▶ _WHAT THE TASK ASKS_
Only lines containing "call" belong in the answer, each copied from the entries below.

Data extracted from a collection:

• • • • • • •

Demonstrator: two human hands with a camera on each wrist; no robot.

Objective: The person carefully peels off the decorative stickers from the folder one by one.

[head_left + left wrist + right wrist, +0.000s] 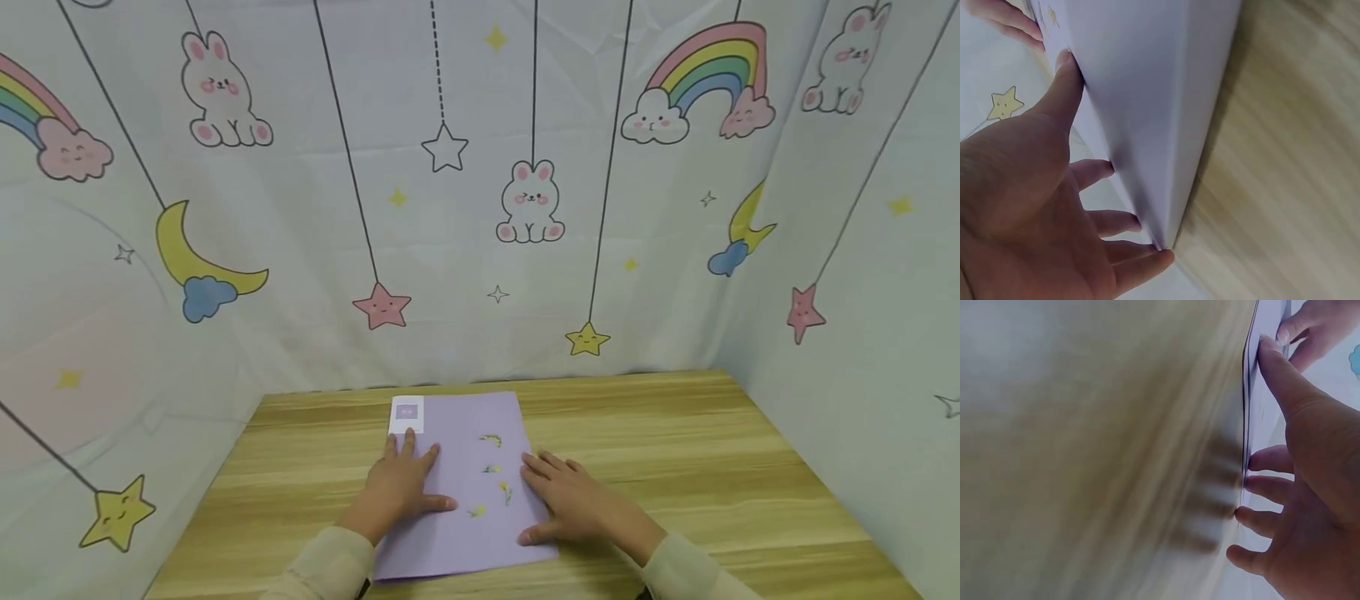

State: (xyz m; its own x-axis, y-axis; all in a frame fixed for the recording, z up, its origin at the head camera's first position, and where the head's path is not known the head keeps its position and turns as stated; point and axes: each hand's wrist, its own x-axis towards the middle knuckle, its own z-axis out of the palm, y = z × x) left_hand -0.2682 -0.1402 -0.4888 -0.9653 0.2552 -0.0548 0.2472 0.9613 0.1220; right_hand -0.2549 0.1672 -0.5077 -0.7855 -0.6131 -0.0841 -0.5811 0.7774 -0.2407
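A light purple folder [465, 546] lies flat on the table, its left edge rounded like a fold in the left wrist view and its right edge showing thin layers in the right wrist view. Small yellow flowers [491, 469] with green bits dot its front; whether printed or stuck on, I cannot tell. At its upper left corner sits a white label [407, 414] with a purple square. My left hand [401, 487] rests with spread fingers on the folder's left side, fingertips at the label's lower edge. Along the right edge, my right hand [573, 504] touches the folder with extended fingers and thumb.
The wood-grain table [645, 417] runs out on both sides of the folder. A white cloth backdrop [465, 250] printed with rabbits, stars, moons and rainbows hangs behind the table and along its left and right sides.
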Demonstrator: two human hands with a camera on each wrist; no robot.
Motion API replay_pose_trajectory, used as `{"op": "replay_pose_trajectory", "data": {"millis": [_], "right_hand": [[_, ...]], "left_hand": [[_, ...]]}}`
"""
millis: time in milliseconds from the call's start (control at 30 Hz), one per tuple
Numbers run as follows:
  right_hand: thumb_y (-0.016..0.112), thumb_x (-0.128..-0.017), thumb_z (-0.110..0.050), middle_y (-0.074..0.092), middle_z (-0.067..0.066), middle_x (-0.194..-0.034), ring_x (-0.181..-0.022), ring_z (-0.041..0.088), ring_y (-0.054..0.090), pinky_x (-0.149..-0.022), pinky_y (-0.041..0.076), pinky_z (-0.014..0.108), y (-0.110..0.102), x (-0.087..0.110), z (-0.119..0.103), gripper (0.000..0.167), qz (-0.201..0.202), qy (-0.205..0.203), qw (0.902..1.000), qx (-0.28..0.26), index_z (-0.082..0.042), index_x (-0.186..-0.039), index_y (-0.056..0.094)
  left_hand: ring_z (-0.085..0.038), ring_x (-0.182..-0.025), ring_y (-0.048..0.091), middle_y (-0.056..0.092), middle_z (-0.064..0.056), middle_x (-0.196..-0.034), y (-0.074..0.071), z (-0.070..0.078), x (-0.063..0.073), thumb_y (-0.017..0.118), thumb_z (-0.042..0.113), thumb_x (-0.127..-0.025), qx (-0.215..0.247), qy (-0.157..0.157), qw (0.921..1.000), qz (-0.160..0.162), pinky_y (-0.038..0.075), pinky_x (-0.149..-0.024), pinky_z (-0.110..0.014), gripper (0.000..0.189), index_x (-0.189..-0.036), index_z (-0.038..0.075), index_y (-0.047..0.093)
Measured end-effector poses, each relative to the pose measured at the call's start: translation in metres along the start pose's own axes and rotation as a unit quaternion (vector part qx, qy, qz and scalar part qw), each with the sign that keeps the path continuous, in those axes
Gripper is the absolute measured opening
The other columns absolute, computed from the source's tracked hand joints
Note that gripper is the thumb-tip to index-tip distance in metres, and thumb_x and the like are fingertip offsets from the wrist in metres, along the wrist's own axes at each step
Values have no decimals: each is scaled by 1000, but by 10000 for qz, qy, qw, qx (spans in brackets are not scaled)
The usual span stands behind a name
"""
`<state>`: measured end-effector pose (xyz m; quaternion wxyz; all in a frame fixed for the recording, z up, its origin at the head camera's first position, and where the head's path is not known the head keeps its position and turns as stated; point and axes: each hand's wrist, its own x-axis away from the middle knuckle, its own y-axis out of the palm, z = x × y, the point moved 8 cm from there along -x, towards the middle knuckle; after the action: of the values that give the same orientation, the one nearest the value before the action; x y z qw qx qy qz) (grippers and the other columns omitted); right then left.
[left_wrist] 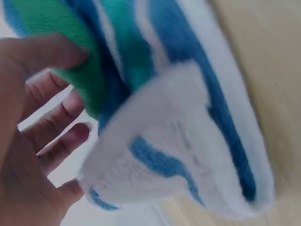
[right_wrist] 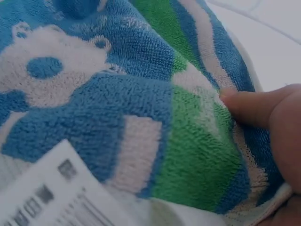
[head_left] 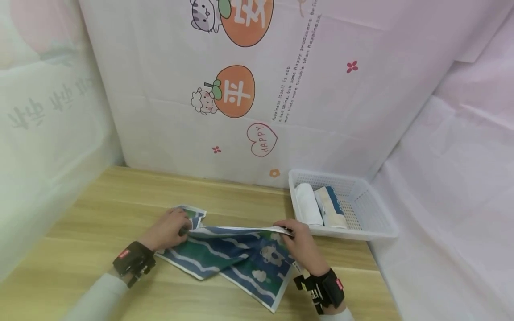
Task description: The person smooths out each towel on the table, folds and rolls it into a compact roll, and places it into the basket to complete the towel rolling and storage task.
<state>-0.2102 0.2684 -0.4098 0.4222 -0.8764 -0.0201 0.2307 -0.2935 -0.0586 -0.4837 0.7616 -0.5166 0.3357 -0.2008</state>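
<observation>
A blue and green towel (head_left: 237,249) with white wavy stripes and a bear pattern is stretched between the two hands, its lower part draping on the table. My left hand (head_left: 172,228) pinches its left end between thumb and fingers, and a corner there folds over to a pale underside (left_wrist: 155,155). At the towel's upper right edge, my right hand (head_left: 299,245) grips it with the thumb (right_wrist: 249,106) on the patterned face. A white printed label (right_wrist: 70,193) hangs from the towel near the right hand.
Behind the right hand, a white plastic basket (head_left: 377,234) stands on the wooden table (head_left: 96,209). It holds a rolled white cloth (head_left: 308,205) and a folded cream and blue cloth (head_left: 330,207). White printed sheets (head_left: 168,129) enclose the table at the back and sides.
</observation>
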Motion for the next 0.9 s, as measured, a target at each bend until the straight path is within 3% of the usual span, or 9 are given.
{"op": "replay_pose_trajectory", "data": {"millis": [200,300,333,400,433,500,567,767,900], "right_hand": [[70,-93,-1,73,-2,-101,-84,9,66,-73,57,27,13,2,9,24,-432,50,9984,370,-15,-112,74],[73,-92,-5,74,-2,-103,-92,12,70,-79,59,31,21,-4,7,21,-738,-128,9945,732,-15,-109,75],[73,-92,-6,74,-2,-104,-93,12,70,-80,59,31,24,-6,7,20,-854,-163,9931,787,-16,-109,75],[74,-92,-8,74,-3,-102,-92,11,70,-79,59,30,28,-11,6,17,-1011,-239,9914,791,-16,-107,76],[74,-92,-8,74,-4,-100,-90,10,70,-77,59,29,30,-14,6,16,-1078,-278,9906,795,-17,-105,76],[74,-92,-11,74,-6,-95,-83,7,68,-72,57,27,31,-20,7,12,-1193,-298,9893,788,-17,-102,76],[74,-92,-12,73,-7,-90,-78,5,66,-69,56,26,29,-29,9,9,-1235,-326,9881,863,-18,-99,77],[75,-90,-4,72,-4,-86,-78,9,67,-73,58,29,7,-66,20,10,-1245,-294,9868,991,-13,-94,77],[75,-88,0,70,-2,-84,-77,11,65,-71,57,32,-14,-93,19,11,-1134,-318,9881,990,-10,-90,75]], "left_hand": [[-39,-122,52,68,-6,-116,-4,-19,7,78,17,-67,937,-368,9949,-41,45,-102,-62,35,-58,24,45],[-26,-89,62,63,7,-81,-9,-19,8,77,13,-67,1174,-350,9924,-73,43,-107,-61,42,-57,23,37],[-19,-76,60,55,11,-70,-9,-19,9,77,13,-68,1245,-380,9914,-106,42,-109,-61,44,-57,23,35],[-9,-59,44,35,14,-62,-10,-22,11,78,13,-70,1322,-467,9901,-105,51,-95,-52,46,-61,23,34],[-7,-56,37,29,13,-61,-11,-26,12,79,14,-71,1306,-533,9900,-95,51,-91,-47,46,-63,23,35],[-8,-62,41,36,13,-65,-17,-34,16,83,18,-69,1095,-579,9923,29,49,-80,-41,42,-68,23,41],[-10,-71,45,46,12,-72,-31,-46,19,86,20,-67,811,-652,9944,180,42,-70,-35,38,-77,23,49],[-21,-75,61,67,1,-81,-90,-84,28,82,7,-72,398,-678,9948,641,53,-69,-45,24,-88,14,66],[-27,-78,67,72,-7,-87,-128,-96,28,76,1,-81,374,-653,9935,858,57,-73,-51,16,-95,5,71]]}}
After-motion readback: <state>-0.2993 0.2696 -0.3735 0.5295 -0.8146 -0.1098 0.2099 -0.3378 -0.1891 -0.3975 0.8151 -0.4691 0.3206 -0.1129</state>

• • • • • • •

▶ _RESPONSE FOR THIS EXERCISE_
millis: time in milliseconds from the call's start (control at 30 Hz), one per tuple
Measured end-effector poses, each relative to the pose measured at the call's start: translation in metres along the start pose's own axes and rotation as a unit quaternion (vector part qx, qy, qz and scalar part qw), each with the sign that keeps the path continuous, in those axes

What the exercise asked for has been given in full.